John Benzick: You know, one of the great things about my role interviewing entrepreneurs is that I get to hear so many diverse perspectives and advice on how to best launch a business; and as a result you’ll learn that there’s just not one or two or even three ways to succeed as an entrepreneur. There are many ways, many different ways to succeed. But the challenging part is that the advice I hear from one entrepreneur for example, can very often conflict with another entrepreneur’s point of view on a particular topic. And so it’s interesting to hear in this interview with David Barnett, the founder of Pop Sockets, how he uses the power of reason to sort through the noise and advice that he gets when he needs to make effective, crucial decisions. As a new entrepreneur who’s struggling to find his way.

David Barnett: They’ve actually learned that the power of clear thinking, I just have more and more confidence that people should not be deferring to the norm. Don’t defer to what most companies do. Don’t defer to what, what’s normal out there in business. Don’t defer to general rules of thumb about how to start a business. Think through every problem on your own, you know, weigh the pros and cons, really reason through it. It will bring you success. So it’s helped a lot that I paid no attention to someone’s background or when somebody says I’m an authority on this. To me, I didn’t even hear that until they give an actual reason for making a decision one way or another, it’s not going to have any impact on me. So the power of reason, I guess, is quite powerful and in business.
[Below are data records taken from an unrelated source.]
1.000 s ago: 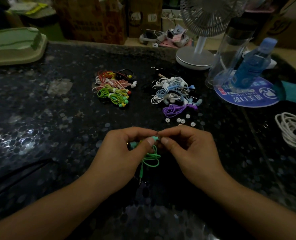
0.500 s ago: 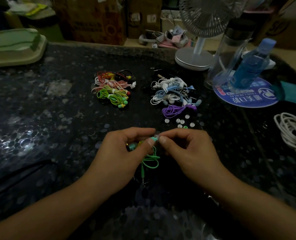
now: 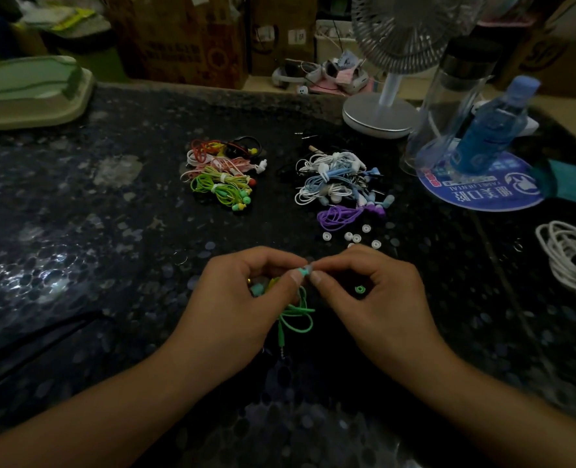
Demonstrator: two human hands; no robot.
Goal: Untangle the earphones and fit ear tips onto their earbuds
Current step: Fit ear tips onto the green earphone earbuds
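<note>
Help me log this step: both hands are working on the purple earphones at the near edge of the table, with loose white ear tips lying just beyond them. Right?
Not quite. The head view shows the left hand and right hand working on green earphones, not purple. The purple earphones lie untouched farther back. The loose white ear tips do lie just beyond the hands.

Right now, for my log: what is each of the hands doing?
Left hand: holds the green earphones, pinching one earbud.
Right hand: pinches a small ear tip against that earbud.
</note>
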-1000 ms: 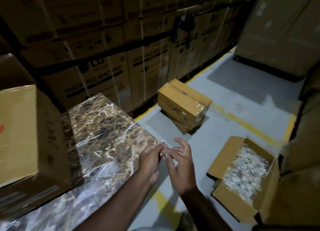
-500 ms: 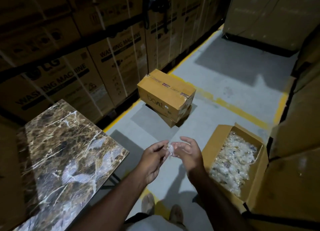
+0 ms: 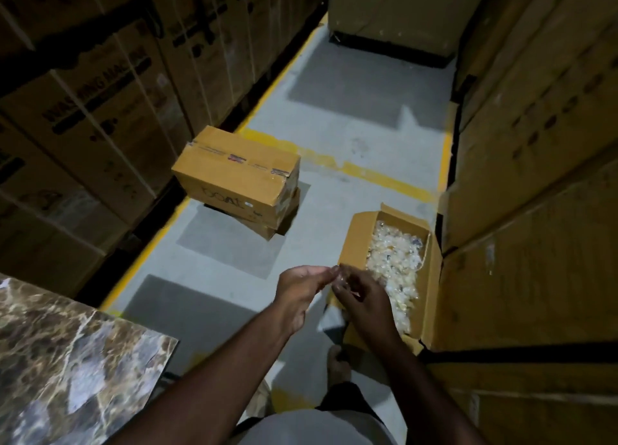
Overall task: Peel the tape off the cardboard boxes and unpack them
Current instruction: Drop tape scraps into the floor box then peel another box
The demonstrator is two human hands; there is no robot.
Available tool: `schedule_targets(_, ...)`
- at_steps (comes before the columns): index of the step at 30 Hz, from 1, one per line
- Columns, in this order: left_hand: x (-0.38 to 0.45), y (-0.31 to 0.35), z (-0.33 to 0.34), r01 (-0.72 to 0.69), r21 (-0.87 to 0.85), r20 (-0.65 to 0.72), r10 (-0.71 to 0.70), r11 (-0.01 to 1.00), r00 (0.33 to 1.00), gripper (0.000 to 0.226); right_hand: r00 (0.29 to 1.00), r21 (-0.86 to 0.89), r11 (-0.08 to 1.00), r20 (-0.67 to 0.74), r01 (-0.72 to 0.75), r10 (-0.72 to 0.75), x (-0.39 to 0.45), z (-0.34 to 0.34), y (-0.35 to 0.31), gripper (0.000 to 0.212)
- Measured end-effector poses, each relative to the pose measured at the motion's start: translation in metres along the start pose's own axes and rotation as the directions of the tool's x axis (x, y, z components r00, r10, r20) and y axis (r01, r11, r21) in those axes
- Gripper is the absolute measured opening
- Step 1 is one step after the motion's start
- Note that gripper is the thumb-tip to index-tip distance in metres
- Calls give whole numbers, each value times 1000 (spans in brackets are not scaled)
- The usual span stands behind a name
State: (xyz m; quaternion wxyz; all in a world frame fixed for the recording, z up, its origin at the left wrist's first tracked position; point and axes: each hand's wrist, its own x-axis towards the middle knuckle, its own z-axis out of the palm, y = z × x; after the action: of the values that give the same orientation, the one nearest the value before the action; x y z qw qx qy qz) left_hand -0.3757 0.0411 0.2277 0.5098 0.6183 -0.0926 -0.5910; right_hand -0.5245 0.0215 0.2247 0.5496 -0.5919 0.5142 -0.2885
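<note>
Right now both hands, left hand (image 3: 298, 291) and right hand (image 3: 359, 297), pinch a clear tape scrap (image 3: 338, 276) at lower centre; sticky, it may cling and miss the open box (image 3: 354, 244).

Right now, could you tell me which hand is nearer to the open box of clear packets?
The right. The right hand hovers over the near left edge of the open box; the left hand is further left, over the grey floor.

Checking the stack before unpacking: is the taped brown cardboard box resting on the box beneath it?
Touching. The head view shows the taped brown cardboard box sitting skewed directly on the lower cardboard box, with no gap between them.
</note>
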Motion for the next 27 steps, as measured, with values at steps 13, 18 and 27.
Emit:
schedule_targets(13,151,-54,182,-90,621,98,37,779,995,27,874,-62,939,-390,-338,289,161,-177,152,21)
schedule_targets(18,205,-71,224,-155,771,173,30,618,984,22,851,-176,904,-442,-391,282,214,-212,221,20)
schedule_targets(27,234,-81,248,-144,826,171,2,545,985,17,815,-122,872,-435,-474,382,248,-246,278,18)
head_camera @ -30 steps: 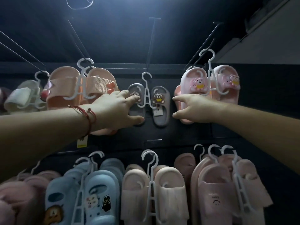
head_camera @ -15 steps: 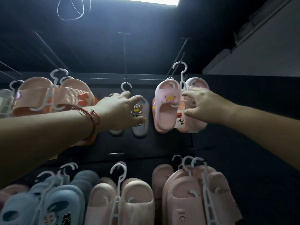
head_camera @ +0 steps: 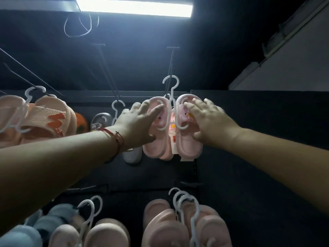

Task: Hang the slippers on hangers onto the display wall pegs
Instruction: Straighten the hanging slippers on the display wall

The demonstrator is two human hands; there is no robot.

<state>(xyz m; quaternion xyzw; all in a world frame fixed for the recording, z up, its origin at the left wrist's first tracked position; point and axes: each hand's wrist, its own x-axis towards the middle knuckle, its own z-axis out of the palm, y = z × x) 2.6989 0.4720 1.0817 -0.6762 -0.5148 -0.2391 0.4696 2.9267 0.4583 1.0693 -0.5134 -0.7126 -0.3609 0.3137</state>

John Benzick: Today I’m interviewing David Barnett. He’s the founder and CEO of pop sockets. If you don’t know about Pop Sockets, the offer very clever smartphone accessories. My family has been using them for an a of years now and I’ve had my own custom made venture superfly branded Pop Socket as well, which is super cool. David officially started pop sockets in 2014 and now in 2018 he has sold over 40 million pop sockets worldwide. 40 million. This will be a terrific interview to learn about David’s journey as a new entrepreneur, especially since his previous career, at least on paper, was drastically unrelated to his new trajectory as a business owner. To learn more about his company, visit pop David, thanks for being here and welcome to the Product Launch Rebel podcast.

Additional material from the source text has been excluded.